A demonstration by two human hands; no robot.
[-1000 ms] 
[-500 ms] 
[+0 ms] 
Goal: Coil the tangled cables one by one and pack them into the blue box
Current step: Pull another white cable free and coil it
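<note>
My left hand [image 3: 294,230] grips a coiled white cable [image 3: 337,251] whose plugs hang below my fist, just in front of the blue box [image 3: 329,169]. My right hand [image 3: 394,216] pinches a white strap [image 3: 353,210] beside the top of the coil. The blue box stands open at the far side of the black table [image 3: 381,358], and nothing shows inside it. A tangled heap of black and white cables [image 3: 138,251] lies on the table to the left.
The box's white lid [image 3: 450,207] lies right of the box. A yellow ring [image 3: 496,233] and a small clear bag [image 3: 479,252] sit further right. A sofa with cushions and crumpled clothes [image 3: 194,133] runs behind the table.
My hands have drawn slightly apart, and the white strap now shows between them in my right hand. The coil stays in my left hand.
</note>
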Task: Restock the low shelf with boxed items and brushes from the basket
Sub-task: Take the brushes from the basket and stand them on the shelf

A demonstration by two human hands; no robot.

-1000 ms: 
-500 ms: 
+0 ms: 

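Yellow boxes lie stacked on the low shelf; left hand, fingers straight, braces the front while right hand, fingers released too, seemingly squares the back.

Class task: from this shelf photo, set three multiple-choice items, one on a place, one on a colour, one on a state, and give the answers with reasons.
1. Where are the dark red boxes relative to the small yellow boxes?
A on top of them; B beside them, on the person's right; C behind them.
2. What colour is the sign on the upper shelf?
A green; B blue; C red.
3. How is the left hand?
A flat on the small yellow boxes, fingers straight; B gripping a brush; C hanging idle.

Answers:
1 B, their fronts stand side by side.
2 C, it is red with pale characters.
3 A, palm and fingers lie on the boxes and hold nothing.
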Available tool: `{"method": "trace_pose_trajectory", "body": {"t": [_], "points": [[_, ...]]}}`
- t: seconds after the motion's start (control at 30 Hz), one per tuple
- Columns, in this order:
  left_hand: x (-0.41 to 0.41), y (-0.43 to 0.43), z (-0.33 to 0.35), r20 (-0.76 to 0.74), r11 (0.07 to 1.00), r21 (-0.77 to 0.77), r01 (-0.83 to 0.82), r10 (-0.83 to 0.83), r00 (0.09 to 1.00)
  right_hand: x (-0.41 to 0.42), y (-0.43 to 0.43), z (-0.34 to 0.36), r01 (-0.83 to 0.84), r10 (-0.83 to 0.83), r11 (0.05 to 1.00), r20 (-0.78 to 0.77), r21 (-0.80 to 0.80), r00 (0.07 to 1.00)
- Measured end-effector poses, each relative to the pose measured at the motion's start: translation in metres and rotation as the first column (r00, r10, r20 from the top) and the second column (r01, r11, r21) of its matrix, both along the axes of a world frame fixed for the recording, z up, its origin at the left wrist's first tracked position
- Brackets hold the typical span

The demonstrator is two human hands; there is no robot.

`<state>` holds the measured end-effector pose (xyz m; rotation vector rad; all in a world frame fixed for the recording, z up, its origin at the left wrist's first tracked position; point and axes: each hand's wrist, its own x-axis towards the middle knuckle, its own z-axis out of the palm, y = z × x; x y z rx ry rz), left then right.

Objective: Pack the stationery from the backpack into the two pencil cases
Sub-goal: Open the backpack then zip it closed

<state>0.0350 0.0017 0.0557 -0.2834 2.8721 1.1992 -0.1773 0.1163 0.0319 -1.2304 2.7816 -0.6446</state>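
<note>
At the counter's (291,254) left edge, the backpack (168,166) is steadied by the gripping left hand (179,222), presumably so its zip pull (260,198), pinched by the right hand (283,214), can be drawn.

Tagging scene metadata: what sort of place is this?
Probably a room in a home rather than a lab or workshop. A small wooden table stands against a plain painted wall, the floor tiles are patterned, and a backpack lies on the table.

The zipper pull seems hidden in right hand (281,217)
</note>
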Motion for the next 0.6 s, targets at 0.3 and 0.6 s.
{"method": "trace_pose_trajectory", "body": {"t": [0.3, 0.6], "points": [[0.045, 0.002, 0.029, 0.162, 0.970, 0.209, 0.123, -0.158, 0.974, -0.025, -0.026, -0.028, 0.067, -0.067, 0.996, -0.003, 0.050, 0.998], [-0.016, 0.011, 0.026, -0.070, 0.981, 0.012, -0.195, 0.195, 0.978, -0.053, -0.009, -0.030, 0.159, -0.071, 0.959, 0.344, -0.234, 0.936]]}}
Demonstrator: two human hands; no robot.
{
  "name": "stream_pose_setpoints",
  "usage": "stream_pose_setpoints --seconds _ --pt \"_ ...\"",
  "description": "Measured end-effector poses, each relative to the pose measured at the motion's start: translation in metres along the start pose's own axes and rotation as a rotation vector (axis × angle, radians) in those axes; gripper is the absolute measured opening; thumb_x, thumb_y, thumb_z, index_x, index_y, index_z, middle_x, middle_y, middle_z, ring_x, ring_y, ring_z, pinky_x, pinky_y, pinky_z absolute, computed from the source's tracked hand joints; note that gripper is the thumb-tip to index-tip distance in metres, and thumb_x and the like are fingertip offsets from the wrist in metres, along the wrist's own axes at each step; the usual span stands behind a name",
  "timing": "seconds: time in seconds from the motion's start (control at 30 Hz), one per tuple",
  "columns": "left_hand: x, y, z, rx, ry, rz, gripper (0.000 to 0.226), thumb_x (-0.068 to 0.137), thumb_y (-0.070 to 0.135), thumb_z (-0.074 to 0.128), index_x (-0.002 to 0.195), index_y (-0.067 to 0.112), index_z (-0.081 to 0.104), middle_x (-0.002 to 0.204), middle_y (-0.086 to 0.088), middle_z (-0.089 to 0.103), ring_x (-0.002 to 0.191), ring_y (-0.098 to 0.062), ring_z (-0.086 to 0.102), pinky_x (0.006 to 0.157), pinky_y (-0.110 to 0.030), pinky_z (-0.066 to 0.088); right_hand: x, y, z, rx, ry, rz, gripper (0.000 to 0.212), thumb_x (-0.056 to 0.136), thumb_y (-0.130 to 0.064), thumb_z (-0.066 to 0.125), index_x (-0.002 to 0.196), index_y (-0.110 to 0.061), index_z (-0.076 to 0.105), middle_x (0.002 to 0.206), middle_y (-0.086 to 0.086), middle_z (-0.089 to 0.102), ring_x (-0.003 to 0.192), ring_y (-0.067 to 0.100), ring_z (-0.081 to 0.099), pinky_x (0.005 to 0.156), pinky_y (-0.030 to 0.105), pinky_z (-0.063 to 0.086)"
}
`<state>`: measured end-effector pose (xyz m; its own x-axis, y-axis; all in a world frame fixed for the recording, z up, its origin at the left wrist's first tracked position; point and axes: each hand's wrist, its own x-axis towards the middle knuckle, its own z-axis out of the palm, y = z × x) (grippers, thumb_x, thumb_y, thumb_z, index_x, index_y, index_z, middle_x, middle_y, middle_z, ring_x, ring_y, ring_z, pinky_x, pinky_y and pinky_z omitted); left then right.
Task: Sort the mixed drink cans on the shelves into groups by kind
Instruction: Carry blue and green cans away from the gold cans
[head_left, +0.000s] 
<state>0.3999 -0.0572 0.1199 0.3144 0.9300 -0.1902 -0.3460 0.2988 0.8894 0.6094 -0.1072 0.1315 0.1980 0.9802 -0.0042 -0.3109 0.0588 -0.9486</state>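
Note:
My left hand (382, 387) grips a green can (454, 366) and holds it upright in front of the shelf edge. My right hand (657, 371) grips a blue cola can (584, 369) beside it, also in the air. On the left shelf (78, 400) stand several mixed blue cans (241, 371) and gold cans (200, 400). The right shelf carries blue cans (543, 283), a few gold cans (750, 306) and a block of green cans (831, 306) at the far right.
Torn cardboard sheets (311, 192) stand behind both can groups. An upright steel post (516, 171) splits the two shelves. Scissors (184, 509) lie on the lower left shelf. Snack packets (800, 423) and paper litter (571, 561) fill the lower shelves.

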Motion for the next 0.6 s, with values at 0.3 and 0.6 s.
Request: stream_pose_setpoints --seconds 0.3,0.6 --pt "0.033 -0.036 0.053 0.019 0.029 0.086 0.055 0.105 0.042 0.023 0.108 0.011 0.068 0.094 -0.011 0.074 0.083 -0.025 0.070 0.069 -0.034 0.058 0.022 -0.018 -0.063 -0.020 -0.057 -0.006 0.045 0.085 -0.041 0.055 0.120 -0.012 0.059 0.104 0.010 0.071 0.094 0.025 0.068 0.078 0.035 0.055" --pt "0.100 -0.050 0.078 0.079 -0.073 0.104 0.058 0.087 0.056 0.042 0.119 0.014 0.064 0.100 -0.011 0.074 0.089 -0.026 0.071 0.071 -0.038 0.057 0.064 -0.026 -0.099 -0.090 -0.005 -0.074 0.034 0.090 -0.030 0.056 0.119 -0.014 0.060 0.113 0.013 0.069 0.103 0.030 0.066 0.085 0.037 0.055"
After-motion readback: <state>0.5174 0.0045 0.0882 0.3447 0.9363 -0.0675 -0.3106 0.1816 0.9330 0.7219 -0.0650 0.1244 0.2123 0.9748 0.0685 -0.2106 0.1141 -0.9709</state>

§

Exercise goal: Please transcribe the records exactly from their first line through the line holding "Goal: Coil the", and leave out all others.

Exercise answer:
A demonstration by two human hands; no robot.
[-1000 ms] 
[-500 ms] 
[+0 ms] 
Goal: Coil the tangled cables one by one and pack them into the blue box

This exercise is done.